Ответа не стал ждать, повесил трубку. Тут же перезвонил Жанне, сестренке. Собственно, мне нужна была не она, а ее муж — полковник-особист. Мы с ним в добрых отношениях, хотя одно время я от него рыло воротил и сестру осуждал за странный выбор. Это было давно. На ту пору, стыдно вспомнить, я считал себя интеллигентом, и, как каждый порядочный интеллигент, воспитанный самиздатом и довершивший идеологическое образование в «Московских новостях» и в «Огоньке» у Коротича, воспринимал сотрудников секретных служб исключительно как палачей и недоумков. Именно они усадили половину страны в ГУЛАГ, а тех, кто туда не поместился, выстроили в бесконечную очередь за гнилой колбасой, хотя и дешевой. Любой интеллигент это знал, не только я. Вдобавок они отобрали у народа права человека и установили между нами и свободным миром железный занавес. Прощения им не было и не могло быть. Когда в девяносто первом году разъяренная толпа на Лубянке повалила наземь главного чекистского истукана, Москва ликовала так, словно второй раз одолела Наполеона. Надо заметить, в этом счастливом заблуждении она пребывает до сих пор.

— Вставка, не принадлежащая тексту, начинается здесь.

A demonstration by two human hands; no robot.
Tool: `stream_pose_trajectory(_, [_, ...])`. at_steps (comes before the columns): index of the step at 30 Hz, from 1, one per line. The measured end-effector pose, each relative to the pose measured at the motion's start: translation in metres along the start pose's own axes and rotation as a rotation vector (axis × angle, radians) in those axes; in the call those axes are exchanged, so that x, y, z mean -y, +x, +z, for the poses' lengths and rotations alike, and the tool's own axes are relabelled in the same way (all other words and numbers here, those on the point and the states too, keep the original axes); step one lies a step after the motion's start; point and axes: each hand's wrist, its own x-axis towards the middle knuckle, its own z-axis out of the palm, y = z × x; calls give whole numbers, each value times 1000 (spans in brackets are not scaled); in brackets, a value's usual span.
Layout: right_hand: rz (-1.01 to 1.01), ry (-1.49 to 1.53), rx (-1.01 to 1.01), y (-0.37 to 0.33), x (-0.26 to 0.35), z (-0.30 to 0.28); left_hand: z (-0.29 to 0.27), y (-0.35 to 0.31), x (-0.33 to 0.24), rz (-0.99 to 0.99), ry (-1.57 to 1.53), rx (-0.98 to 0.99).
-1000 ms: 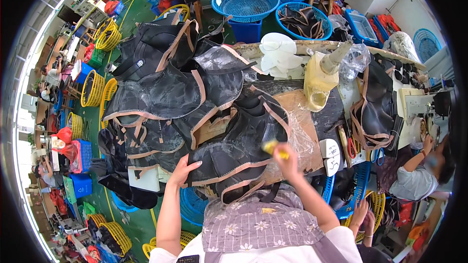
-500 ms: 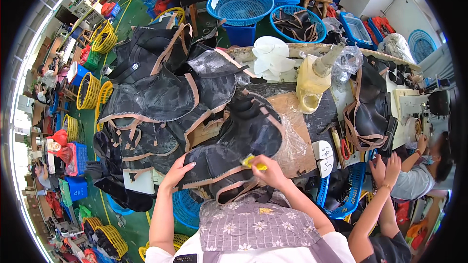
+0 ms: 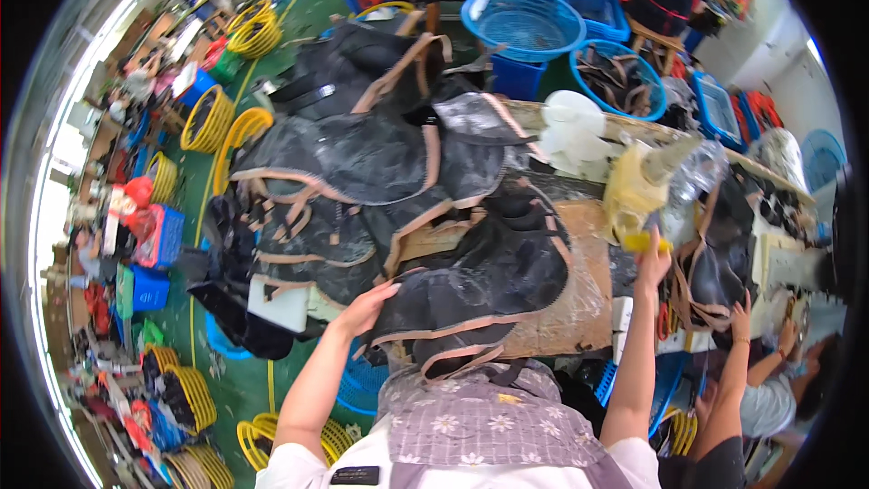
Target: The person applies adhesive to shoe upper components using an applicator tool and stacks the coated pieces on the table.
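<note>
A black bra [image 3: 480,281] with beige zigzag-stitched edging and whitish smears lies on the table in front of me. My left hand [image 3: 364,308] has its left end gripped between thumb and fingers. Stretched forward to the right, my right hand [image 3: 652,269] is closed round a small yellow block [image 3: 644,243], possibly a sponge. The block is at the lower mouth of a yellowish plastic container [image 3: 632,188] with a pale spout; blur hides whether they touch. More smeared black bras [image 3: 339,154] are heaped beyond my left hand.
Clear film covers brown cardboard [image 3: 579,285] right of the bra. White rounded sheets [image 3: 573,131] lie at the far edge. Another black bra [image 3: 715,258] is at the right, near a co-worker's hand [image 3: 740,319]. Blue baskets [image 3: 523,23] stand beyond the table.
My right hand has moved from the bra's near edge forward and right to the container, carrying the yellow block. My left hand stays on the bra. The whole view has shifted and turned slightly.
</note>
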Motion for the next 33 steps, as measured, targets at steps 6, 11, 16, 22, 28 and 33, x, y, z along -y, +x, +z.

Герасим Юрьевич Попов, сестрин муж, не был ни палачом, ни недоумком, могу в этом поклясться. Обыкновенный мужик, смышленый, трудолюбивый, скорее задумчивый, чем предприимчивый, и с тайной мечтой послать когда-нибудь все к черту, очутиться на необитаемом острове и зажить наконец в свое удовольствие. Профессия наложила на него свой отпечаток, он знал какие-то тайны, неведомые мне, но в обыденной жизни это никак не проявлялось. Мы совместно решали хозяйственные проблемы, иногда выбирались на рыбалку, можно сказать, приятельствовали, но, словно по негласному уговору, никогда не обсуждали служебные дела. Довольно скоро я понял, почему полюбила его капризная Жанна: если отбросить нюансы, то стержнем его характера была доброжелательная устойчивость, надежность сильного, вполне уверенного в себе человека. Будь я женщиной, я тоже постарался бы подобрать для путешествия по жизни именно такого мужчину. Карьера у него складывалась удачно — полковник, правительственные награды, — но в новые времена он вписался худо. В отличие от многих своих коллег, быстро перебравшихся на завидные места в коммерческие структуры, он остался в конторе, но с каждым годом как-то сникал и все больше замыкался в себе. После чеченской бойни (он провел там три самых горячих месяца), полковника стало вообще не узнать. Он даже ростом уменьшился. Его нельзя было развеселить никаким анекдотом. Жанна говорила, что он начал попивать. А главное, скажешь слово — он молчит. Или наоборот, так разговорится, что не остановишь и не переслушаешь. И все с таким нервным прищуром, с нехорошим блеском в глазах. Неприятно стало с ним общаться. Как с больным. Но мне ли его осуждать. Мы все теперь больные, с искалеченными душами. У меня отобрали науку, у него развалили империю, которую он тридцать лет охранял верой и правдой, как цепной пес. Да вот не уберег.